Coating your compressor can also help improve its efficiency and eco-friendliness.

Some compressors are not coated by their manufacturers. This leaves several options and opportunities open for the as the end user.

In the past, parts of the compressor could be coated with paint containing silicone aluminum. Diffused nickel cadmium was also available.

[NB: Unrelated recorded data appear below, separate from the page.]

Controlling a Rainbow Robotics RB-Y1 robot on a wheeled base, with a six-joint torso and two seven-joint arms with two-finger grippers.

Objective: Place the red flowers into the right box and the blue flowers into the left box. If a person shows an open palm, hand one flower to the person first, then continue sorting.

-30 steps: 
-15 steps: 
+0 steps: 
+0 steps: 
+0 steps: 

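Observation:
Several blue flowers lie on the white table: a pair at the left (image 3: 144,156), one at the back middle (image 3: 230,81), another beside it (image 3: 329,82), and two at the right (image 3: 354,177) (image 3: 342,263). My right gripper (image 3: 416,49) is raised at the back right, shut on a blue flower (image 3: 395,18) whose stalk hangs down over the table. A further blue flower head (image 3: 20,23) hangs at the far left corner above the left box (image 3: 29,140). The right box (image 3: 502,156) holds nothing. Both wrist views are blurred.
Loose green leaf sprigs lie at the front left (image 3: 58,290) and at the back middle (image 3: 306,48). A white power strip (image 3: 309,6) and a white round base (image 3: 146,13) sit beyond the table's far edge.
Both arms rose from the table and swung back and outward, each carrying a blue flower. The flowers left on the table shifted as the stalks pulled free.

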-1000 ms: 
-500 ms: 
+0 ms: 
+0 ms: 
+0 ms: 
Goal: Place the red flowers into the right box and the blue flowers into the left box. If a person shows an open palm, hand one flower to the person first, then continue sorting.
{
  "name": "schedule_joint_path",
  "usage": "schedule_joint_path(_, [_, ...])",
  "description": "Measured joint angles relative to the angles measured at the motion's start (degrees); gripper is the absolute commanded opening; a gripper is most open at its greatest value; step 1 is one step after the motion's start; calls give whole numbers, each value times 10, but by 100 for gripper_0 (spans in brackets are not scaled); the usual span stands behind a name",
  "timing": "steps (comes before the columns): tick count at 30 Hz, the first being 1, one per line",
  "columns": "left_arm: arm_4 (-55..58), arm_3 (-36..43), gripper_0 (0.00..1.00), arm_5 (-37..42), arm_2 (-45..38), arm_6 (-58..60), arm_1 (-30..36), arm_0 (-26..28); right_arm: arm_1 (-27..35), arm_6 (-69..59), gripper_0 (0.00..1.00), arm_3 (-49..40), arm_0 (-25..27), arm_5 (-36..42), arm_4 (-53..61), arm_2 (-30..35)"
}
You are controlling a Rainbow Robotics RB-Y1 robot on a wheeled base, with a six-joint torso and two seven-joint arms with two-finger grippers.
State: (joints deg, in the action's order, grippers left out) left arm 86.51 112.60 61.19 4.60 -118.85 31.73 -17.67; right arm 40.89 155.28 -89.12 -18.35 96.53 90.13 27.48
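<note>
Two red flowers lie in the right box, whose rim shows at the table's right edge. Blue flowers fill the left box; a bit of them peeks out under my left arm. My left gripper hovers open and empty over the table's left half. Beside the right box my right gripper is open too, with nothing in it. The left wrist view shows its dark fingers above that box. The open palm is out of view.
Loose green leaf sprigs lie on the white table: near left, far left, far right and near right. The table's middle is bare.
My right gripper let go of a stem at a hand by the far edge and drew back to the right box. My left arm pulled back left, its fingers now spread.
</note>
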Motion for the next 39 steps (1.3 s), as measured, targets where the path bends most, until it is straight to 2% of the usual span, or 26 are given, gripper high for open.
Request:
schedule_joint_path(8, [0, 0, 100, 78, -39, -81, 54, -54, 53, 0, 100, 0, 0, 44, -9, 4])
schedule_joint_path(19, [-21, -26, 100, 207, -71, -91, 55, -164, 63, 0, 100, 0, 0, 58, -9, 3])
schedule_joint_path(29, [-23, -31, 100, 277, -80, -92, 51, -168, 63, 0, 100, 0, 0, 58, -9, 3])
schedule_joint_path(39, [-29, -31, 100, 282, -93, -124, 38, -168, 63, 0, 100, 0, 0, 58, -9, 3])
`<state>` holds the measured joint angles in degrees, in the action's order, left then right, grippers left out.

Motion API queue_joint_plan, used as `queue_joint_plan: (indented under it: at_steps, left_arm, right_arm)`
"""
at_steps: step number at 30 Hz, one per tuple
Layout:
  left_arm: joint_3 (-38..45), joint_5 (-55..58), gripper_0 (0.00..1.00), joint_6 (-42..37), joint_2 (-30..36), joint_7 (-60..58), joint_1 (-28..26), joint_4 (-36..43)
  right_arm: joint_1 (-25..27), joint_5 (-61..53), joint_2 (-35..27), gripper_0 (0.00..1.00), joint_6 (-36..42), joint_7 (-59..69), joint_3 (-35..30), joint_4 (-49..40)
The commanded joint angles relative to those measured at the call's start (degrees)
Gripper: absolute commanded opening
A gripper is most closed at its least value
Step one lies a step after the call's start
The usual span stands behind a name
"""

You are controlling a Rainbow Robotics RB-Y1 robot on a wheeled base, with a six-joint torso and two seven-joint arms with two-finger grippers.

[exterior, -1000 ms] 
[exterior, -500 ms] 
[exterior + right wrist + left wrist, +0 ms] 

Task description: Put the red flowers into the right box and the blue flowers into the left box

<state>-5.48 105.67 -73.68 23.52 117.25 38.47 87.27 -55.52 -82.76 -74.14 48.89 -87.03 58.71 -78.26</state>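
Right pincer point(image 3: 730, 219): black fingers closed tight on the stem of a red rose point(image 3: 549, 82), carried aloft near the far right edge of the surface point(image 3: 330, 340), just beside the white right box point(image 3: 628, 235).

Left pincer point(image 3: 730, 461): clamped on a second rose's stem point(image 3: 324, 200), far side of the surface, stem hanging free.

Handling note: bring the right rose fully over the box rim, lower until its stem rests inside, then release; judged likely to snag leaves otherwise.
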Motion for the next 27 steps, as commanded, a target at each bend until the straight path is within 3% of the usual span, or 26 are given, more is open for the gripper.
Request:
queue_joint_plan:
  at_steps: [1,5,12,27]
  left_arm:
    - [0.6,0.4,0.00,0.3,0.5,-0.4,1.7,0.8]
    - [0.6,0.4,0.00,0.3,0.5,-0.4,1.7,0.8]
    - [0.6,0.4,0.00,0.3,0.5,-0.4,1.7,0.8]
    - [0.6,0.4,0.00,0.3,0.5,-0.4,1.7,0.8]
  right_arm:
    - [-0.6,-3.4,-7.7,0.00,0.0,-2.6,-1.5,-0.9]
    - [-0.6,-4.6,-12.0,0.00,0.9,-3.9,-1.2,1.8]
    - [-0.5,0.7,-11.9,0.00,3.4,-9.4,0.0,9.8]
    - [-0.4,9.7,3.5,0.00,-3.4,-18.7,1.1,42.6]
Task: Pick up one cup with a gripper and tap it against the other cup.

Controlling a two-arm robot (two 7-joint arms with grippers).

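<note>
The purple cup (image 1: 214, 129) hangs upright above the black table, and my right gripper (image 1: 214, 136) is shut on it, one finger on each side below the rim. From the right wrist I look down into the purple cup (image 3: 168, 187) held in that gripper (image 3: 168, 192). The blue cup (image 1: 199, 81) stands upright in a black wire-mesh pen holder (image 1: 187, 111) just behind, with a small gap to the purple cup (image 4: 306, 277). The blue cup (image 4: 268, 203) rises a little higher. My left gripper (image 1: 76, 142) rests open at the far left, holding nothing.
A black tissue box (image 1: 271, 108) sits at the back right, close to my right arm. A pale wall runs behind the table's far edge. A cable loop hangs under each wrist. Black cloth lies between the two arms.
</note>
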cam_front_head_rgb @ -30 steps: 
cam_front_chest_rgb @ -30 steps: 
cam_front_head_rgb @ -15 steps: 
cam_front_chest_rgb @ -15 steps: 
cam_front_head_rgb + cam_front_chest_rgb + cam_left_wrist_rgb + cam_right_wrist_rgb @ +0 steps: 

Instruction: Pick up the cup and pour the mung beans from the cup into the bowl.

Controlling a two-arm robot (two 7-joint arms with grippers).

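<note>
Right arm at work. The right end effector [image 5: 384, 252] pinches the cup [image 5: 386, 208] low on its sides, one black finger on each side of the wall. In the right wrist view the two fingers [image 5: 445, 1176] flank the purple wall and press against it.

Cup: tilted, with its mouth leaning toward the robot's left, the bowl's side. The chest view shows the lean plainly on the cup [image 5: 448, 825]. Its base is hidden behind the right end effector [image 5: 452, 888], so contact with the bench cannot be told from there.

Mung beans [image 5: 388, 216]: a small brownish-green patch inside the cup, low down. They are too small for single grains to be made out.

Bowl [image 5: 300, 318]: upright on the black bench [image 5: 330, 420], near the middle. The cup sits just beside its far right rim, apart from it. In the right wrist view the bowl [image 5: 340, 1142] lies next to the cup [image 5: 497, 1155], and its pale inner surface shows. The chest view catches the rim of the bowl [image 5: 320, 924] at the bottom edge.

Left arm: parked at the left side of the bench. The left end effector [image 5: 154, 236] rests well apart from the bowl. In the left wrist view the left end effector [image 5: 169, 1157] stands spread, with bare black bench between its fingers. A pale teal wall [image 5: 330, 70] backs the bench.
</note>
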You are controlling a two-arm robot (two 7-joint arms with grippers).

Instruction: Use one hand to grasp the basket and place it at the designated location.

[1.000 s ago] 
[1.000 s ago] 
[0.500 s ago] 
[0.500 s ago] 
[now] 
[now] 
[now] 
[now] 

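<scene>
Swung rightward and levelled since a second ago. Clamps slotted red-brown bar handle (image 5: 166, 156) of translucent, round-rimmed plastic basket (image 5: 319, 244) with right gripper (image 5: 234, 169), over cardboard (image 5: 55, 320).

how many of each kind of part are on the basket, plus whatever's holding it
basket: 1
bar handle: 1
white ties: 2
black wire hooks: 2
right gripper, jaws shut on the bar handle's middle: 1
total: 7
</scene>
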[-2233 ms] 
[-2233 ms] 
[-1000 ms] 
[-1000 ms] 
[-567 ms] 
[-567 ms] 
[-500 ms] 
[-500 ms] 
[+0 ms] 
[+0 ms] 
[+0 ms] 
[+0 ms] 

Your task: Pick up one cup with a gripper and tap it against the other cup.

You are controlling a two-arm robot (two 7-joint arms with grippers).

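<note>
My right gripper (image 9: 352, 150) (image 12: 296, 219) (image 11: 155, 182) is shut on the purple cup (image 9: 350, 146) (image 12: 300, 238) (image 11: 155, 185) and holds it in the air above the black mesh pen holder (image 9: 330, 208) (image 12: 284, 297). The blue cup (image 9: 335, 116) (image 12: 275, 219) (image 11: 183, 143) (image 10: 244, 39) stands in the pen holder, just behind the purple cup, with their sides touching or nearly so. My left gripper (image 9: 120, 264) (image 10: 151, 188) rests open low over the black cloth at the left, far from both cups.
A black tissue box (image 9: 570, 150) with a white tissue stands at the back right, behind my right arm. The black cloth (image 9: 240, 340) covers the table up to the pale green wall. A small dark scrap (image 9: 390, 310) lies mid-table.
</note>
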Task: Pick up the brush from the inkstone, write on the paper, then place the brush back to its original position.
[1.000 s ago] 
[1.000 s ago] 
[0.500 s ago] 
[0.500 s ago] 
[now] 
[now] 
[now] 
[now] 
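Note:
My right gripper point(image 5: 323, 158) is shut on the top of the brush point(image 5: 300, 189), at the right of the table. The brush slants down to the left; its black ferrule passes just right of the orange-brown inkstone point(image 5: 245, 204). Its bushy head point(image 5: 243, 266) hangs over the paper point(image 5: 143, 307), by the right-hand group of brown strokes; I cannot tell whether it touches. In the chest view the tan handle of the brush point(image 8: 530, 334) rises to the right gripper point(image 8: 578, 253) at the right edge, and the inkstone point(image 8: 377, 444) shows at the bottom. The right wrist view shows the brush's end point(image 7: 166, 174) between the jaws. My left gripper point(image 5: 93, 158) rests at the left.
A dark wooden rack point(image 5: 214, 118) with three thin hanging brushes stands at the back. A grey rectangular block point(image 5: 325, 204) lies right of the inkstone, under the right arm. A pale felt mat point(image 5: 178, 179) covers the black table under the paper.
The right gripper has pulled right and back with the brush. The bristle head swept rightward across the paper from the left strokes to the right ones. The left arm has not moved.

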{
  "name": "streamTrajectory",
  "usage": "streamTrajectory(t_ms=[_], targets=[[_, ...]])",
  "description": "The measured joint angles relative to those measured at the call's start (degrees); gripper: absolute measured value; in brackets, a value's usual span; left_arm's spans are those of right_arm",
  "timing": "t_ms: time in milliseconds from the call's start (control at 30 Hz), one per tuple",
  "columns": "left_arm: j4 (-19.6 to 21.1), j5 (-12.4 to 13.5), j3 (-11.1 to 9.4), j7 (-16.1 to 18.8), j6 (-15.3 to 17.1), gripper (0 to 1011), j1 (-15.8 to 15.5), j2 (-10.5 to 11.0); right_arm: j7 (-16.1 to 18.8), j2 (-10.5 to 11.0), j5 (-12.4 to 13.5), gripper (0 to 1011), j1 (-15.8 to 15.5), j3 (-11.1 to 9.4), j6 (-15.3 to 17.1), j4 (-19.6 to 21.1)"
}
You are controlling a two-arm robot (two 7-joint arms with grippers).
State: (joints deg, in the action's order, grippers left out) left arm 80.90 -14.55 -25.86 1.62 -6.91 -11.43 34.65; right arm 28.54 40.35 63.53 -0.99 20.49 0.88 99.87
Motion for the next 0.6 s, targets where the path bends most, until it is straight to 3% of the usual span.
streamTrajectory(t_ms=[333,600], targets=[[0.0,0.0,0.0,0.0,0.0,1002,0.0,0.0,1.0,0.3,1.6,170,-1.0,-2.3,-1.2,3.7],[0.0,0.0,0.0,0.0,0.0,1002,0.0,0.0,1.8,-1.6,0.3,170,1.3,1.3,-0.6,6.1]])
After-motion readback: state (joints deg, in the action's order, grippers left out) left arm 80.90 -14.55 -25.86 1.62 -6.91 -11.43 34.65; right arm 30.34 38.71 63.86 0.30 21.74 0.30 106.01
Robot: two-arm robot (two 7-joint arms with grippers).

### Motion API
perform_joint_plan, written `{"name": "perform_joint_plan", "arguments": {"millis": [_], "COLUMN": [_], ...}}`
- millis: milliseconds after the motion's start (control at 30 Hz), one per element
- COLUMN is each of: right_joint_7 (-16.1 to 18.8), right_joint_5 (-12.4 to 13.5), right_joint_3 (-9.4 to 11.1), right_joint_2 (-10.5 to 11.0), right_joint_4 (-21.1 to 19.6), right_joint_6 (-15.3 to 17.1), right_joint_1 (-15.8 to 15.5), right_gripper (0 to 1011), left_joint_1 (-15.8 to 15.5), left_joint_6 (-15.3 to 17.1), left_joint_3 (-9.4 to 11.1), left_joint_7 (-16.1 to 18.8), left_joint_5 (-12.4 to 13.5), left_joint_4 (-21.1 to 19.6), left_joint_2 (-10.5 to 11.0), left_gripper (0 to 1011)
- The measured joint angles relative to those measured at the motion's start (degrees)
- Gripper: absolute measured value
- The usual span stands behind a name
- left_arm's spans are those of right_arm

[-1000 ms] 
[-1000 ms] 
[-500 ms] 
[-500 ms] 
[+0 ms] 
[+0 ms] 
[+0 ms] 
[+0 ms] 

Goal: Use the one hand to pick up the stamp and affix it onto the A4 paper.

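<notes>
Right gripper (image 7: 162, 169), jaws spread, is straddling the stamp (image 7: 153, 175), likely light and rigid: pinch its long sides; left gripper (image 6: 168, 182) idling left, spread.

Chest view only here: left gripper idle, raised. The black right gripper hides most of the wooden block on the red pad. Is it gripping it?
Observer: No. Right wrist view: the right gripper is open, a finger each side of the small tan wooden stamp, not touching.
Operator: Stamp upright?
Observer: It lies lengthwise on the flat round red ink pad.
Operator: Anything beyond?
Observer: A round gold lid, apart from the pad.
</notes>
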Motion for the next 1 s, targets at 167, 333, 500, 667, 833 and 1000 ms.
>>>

However, many more options are now available to those wishing to make on-site improvements to their compressor.

What Are Some New Options?

  • For example, a sealer containing metallic particles might help boost efficiency while retarding abrasion and metal fatigue.
  • One exciting modern option, ion plasma, is made of quartz sand. Since it offers a high resistance to erosion, an ion plasma coating is an excellent option for the parts of compressors which are constantly impacting other surfaces.
  • Another possibility for a coating parts of the whole of your compressor is a friction reducing lubricant. This can help to improve efficiency and even reduce emissions.


By focusing on the surfaces of each compressor part, mechanical engineers, chemists, environmental scientists, and manufacturers can all work together to not only help a compressor last longer and run more smoothly, but also provide options to those who may not have systems which are pre-coated.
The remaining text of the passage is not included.